Reviving the damaged financial system
Restoring financial health will require a three-pronged approach, involving the continued provision of ample liquidity and term funding support from central banks, dealing promptly and aggressively with distressed assets, and recapitalizing viable institutions with public funds. Immediate, short-run policies and actions taken need to be consistent with the long-run vision for the structure of a viable financial system and with medium-term fiscal sustainability. If the financial sector is not restored to health, an enduring recovery will not be possible.
Various approaches may be used to resolve distressed assets, tailored to individual institution and country circumstances. Cleaning bank balance sheets—including through a transparent process for valuing distressed assets and putting a ceiling on losses—will be critical to restore confidence in financial institutions and reduce counterparty risk. An approach that would ensure maximum transparency and greatly reduce uncertainty, although entailing high upfront fiscal costs, would be to transfer the assets to a "bad" bank. Such an approach has been tried and tested in previous crises and has yielded generally favorable outcomes.
Recapitalization using public balance sheets should make a clear differentiation between viable and nonviable institutions to enable greater consolidation in the financial sector. Most critically, recapitalization must be of a sufficient size to decisively address solvency concerns, especially by ensuring that it is resilient to further deterioration in bank balance sheets as a result of the worsening macroeconomic environment.
International cooperation on a coherent set of financial policies should receive high priority. The application of substantially different conditions when supporting financial institutions should be avoided in order to prevent unintended consequences that may arise from competitive distortions and regulatory arbitrage. International coordination is also needed to avoid excessive "national bias" to the detriment of other countries.
Avoiding a prolonged recession
Macroeconomic policy stimulus will be critical to support demand while financial issues are addressed and to avoid a deep and prolonged recession. With conventional monetary policy reaching its limits, central banks will need to explore alternative policy approaches with a focus on intervention to unlock key credit markets.

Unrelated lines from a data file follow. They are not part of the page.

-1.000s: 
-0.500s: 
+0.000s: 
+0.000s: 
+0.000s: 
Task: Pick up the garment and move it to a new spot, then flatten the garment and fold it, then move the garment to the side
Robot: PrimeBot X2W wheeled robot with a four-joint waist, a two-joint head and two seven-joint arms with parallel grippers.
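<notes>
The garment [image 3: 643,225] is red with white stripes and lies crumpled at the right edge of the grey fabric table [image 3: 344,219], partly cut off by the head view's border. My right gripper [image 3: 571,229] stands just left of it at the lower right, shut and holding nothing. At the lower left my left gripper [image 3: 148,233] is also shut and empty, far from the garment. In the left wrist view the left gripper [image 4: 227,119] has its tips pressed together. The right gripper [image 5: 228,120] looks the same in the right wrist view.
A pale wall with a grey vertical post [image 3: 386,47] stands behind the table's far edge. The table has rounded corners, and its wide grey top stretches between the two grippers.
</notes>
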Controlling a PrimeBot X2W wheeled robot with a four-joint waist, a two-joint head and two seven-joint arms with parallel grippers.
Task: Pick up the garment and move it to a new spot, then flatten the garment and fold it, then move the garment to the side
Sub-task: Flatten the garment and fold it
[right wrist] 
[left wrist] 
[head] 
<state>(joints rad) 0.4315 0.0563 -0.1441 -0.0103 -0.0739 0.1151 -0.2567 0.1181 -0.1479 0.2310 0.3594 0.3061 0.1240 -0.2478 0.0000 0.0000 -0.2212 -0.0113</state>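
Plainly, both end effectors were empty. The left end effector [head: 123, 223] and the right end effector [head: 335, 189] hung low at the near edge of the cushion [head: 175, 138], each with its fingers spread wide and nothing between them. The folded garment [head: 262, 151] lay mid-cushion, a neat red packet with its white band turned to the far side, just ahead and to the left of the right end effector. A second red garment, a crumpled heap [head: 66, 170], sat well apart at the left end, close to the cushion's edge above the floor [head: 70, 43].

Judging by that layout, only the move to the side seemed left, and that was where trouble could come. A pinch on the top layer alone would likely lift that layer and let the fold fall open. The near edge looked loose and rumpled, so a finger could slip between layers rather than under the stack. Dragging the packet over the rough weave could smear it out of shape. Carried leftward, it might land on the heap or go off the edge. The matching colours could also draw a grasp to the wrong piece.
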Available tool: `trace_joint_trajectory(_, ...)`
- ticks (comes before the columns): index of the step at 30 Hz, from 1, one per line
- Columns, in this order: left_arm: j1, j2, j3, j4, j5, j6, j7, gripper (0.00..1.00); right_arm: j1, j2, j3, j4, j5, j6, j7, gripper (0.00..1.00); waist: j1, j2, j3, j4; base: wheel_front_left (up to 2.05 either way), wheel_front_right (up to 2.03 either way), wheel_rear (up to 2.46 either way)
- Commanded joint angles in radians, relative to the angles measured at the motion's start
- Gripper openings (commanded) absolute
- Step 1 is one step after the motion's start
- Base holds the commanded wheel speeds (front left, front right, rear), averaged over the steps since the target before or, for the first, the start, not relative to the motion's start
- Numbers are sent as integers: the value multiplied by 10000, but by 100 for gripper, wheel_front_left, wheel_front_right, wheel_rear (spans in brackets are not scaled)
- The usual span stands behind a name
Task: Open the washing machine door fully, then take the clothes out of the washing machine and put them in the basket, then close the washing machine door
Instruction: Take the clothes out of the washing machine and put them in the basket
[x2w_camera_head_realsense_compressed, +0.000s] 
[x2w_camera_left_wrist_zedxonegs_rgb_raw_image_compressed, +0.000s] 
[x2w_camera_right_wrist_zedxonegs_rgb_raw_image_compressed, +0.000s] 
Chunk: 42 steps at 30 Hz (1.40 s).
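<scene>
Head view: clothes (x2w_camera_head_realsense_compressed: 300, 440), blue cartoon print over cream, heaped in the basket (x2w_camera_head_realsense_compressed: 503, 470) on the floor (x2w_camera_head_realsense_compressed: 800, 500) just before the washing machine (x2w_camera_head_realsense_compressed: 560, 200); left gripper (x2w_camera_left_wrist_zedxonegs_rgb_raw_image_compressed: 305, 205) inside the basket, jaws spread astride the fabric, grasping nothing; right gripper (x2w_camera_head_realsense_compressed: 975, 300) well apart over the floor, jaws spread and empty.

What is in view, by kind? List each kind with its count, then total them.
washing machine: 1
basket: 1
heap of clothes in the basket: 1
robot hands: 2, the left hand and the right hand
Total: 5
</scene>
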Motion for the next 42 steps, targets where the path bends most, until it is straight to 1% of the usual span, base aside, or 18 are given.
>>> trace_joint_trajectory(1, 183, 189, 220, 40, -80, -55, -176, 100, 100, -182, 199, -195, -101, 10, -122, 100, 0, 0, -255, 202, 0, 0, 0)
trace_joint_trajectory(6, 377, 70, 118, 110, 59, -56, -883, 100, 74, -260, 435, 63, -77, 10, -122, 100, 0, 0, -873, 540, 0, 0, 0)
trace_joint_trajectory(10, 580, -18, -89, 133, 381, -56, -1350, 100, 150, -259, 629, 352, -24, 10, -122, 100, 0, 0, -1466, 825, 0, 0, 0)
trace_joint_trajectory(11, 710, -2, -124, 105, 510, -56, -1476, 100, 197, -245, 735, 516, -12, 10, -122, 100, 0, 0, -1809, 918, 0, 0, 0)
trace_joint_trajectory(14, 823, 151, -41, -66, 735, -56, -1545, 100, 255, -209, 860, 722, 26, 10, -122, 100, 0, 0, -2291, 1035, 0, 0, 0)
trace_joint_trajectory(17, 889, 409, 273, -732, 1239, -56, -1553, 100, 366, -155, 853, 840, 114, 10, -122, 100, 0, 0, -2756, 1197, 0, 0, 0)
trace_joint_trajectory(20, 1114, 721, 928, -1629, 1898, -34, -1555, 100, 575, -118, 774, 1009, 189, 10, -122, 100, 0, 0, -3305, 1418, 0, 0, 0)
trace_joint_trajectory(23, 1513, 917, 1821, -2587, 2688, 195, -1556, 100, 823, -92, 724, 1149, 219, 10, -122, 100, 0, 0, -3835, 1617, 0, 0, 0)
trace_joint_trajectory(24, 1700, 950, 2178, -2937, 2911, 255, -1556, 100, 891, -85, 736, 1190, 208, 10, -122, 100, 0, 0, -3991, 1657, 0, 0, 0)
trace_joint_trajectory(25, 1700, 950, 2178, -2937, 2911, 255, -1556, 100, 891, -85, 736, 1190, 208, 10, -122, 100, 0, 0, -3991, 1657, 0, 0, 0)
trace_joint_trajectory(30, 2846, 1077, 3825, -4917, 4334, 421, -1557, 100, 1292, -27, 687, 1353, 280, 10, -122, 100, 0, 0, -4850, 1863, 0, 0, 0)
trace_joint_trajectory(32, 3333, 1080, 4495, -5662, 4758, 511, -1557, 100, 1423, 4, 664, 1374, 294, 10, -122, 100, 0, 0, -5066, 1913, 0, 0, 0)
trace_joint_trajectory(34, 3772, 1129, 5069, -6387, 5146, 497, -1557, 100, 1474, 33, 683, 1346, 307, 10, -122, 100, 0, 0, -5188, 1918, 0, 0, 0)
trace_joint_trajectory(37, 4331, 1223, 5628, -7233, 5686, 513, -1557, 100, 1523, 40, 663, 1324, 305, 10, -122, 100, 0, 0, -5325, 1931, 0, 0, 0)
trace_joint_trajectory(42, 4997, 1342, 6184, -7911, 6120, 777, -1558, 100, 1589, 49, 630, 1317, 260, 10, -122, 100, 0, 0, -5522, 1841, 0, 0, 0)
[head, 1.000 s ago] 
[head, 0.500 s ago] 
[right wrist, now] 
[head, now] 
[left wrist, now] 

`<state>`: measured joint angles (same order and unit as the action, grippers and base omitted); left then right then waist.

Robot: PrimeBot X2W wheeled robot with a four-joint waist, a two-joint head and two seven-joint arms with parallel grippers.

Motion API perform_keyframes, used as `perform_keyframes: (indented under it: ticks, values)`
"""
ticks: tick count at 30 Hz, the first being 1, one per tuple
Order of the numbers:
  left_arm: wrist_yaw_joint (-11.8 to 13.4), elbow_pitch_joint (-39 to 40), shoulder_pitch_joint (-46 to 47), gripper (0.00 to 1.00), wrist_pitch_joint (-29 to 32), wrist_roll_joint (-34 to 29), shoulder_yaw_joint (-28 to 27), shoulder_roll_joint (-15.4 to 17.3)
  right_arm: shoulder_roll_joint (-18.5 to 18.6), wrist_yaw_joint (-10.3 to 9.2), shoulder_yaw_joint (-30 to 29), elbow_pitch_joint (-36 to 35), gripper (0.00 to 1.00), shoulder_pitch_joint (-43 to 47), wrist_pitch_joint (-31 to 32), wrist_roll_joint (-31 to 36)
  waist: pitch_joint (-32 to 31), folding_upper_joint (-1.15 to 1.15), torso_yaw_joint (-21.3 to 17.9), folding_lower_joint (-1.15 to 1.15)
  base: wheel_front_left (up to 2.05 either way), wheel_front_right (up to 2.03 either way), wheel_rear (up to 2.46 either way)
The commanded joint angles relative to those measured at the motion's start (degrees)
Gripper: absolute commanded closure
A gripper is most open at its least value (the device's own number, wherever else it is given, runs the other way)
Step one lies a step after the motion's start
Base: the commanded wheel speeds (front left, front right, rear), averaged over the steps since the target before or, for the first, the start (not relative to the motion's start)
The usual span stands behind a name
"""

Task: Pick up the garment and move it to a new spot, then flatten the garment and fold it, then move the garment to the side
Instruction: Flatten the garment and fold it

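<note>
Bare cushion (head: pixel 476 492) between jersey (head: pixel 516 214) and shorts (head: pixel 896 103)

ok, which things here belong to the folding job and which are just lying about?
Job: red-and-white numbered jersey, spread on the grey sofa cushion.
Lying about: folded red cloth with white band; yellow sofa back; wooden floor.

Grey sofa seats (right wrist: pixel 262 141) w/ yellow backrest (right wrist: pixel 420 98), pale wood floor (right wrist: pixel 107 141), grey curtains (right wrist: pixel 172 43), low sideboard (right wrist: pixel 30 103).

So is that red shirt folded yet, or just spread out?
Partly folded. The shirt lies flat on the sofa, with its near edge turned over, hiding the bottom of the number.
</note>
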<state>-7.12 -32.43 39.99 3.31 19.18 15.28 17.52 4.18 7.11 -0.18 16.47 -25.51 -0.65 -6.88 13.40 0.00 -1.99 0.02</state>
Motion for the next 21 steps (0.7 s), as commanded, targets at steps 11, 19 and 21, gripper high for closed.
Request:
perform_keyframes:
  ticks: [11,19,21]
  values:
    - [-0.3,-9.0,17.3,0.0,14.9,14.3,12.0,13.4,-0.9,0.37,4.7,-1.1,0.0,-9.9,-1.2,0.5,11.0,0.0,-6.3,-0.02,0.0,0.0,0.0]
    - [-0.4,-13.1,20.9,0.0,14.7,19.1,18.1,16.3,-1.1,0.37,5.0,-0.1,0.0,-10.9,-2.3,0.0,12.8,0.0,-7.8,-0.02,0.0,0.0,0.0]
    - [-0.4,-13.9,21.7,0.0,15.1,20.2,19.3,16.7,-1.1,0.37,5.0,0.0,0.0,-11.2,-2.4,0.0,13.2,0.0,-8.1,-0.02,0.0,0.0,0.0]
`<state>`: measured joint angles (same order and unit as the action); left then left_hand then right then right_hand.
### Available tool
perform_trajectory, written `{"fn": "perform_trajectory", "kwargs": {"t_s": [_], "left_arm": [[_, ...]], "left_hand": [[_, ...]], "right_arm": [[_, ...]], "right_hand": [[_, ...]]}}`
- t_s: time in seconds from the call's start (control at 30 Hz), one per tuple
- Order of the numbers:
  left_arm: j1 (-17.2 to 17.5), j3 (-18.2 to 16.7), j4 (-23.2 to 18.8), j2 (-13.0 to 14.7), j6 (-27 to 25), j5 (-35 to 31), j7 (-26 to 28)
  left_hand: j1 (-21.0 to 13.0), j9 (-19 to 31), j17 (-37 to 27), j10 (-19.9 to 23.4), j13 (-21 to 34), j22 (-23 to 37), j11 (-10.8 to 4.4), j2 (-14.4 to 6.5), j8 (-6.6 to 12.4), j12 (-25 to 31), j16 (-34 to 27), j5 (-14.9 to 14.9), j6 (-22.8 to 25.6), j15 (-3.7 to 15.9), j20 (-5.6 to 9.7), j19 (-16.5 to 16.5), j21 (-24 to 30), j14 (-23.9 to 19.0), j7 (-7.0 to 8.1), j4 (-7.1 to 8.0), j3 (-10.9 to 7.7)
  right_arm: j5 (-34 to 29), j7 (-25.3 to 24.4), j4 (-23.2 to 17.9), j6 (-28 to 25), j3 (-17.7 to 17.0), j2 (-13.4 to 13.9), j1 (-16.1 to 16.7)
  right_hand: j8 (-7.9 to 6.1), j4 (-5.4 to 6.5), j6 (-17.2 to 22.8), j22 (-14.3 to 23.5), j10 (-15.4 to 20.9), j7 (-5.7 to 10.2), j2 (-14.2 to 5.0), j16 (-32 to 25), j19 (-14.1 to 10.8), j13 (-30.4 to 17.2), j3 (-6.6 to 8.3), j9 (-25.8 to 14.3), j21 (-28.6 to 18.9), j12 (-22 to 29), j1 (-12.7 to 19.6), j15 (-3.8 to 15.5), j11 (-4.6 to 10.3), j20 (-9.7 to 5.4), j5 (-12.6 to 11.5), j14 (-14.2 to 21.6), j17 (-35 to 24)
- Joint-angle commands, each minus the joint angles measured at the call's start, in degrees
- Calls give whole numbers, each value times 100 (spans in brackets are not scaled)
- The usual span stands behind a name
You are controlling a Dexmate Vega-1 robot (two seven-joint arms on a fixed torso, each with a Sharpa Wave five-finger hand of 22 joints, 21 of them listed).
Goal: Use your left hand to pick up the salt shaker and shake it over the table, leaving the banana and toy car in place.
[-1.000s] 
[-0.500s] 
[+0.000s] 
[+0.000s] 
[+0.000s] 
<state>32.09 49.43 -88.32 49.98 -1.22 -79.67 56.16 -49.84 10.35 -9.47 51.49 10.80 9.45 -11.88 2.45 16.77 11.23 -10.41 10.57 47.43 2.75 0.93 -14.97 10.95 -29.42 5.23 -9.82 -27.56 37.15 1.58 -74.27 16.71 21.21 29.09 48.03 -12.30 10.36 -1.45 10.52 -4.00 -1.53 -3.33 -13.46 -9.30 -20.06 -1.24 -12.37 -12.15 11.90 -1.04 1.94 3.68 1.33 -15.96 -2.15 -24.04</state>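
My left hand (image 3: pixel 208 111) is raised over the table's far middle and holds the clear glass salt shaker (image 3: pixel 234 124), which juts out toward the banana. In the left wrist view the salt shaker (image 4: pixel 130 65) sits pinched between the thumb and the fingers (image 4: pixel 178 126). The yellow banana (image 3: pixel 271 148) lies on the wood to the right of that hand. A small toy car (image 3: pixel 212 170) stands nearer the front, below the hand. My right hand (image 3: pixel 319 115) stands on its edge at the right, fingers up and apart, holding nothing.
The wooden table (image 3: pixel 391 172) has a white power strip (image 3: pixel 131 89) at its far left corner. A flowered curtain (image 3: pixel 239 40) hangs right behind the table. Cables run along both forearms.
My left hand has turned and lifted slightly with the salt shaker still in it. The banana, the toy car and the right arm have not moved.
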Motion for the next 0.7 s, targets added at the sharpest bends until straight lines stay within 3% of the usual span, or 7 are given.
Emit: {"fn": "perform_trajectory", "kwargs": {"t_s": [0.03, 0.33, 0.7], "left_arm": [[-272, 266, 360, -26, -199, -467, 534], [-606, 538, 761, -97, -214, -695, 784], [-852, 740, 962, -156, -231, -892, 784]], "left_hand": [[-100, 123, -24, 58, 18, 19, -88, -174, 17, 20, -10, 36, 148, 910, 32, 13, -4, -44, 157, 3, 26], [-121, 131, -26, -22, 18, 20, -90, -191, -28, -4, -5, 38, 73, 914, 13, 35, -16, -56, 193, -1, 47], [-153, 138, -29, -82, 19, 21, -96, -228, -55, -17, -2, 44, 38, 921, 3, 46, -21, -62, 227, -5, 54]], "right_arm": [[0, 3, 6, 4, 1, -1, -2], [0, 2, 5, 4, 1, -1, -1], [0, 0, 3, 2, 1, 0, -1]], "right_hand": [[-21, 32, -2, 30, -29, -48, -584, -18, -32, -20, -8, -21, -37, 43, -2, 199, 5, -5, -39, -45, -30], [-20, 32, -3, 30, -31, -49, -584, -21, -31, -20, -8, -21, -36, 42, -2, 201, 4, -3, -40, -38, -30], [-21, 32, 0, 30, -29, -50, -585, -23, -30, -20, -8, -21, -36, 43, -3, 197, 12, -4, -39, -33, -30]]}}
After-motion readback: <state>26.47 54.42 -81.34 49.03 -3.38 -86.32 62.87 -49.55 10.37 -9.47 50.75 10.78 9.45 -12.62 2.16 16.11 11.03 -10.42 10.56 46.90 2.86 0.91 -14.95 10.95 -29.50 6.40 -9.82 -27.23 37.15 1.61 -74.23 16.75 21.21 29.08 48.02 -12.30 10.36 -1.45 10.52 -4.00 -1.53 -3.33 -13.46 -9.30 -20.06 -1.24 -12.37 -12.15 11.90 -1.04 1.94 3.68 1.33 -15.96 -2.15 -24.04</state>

Because of the constraints on the effectiveness of monetary policy, fiscal policy must play a central role in supporting demand, while remaining consistent with medium-term sustainability. A key feature of a fiscal stimulus program is that it should support demand for a prolonged period of time and be applied broadly across countries with policy space to minimize cross-border leakages, the IMF argued.
Policymakers need to be mindful of the importance of maintaining confidence in medium-term fiscal sustainability, the IMF said. Stimulus measures must be accompanied by credible steps to strengthen medium-term fiscal prospects. Fiscal packages should rely on temporary measures and policies should be formulated within credible medium-term fiscal frameworks. These frameworks should entail gradual fiscal corrections as conditions improve.
The IMF suggested that countries facing forthcoming demographic challenges—particularly a shift to a more aged population—should have a clear plan for reform of health and pension entitlements.